* _PROVIDED MATERIAL_:
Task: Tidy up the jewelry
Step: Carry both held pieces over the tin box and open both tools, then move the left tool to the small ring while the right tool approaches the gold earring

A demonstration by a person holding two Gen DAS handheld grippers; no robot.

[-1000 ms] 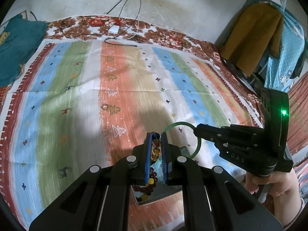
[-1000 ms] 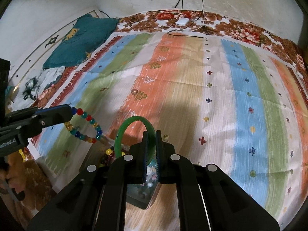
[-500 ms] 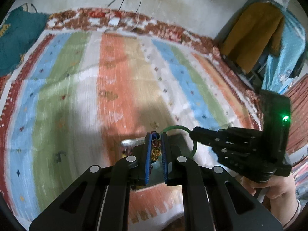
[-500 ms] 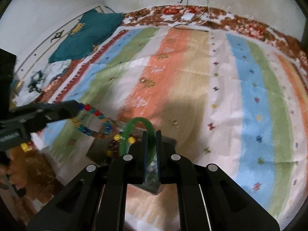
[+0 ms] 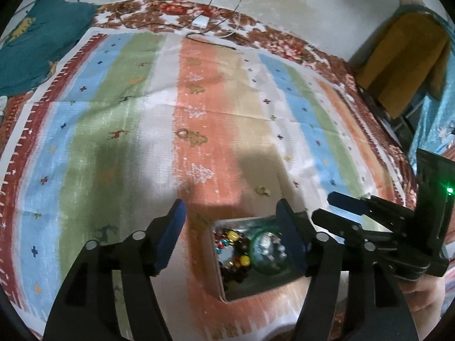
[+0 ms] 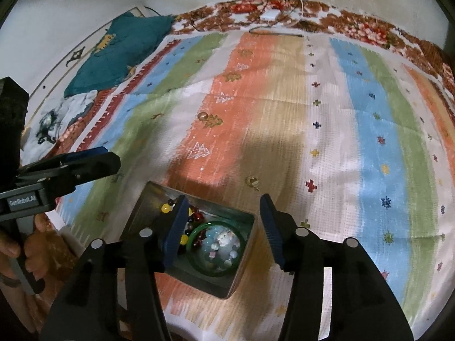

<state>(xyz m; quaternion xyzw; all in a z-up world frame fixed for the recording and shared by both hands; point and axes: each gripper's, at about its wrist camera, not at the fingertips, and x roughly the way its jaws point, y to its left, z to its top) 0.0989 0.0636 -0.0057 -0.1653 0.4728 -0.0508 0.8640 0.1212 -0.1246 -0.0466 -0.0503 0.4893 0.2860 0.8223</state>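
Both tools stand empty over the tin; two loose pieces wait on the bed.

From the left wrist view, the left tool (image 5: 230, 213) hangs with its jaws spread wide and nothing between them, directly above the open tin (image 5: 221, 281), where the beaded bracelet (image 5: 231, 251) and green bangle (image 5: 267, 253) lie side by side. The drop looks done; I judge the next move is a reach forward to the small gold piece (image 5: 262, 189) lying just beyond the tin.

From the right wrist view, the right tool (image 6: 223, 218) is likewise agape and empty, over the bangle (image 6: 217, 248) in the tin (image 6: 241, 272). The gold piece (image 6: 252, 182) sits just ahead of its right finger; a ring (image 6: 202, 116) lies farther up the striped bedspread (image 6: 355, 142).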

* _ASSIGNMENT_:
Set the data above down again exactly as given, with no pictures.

* _WRITTEN SOLUTION_:
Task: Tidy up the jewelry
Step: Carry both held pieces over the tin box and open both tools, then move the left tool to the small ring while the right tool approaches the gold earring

A demonstration by a person holding two Gen DAS handheld grippers; no robot.

[-1000 ms] 
[-1000 ms] 
[-500 ms] 
[-500 ms] 
[+0 ms] 
[+0 ms] 

<state>(xyz m; quaternion xyzw; all in a z-up world frame fixed for the recording and shared by both hands; point and axes: each gripper's, at about its wrist camera, not at the fingertips, and x roughly the way its jaws point, y to its left, z to its top) 0.0989 0.0636 -0.0057 -0.1653 0.4728 -0.0508 0.8640 0.1212 -0.1246 -0.0466 -0.0503 0.4893 0.2860 0.8223</state>
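Both tools stand empty over the tin; two loose pieces wait on the bed.

From the left wrist view, the left tool (image 5: 230, 213) hangs with its jaws spread wide and nothing between them, directly above the open tin (image 5: 221, 281), where the beaded bracelet (image 5: 231, 251) and green bangle (image 5: 267, 253) lie side by side. The drop looks done; I judge the next move is a reach forward to the small gold piece (image 5: 262, 189) lying just beyond the tin.

From the right wrist view, the right tool (image 6: 223, 218) is likewise agape and empty, over the bangle (image 6: 217, 248) in the tin (image 6: 241, 272). The gold piece (image 6: 252, 182) sits just ahead of its right finger; a ring (image 6: 202, 116) lies farther up the striped bedspread (image 6: 355, 142).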

That completes the output.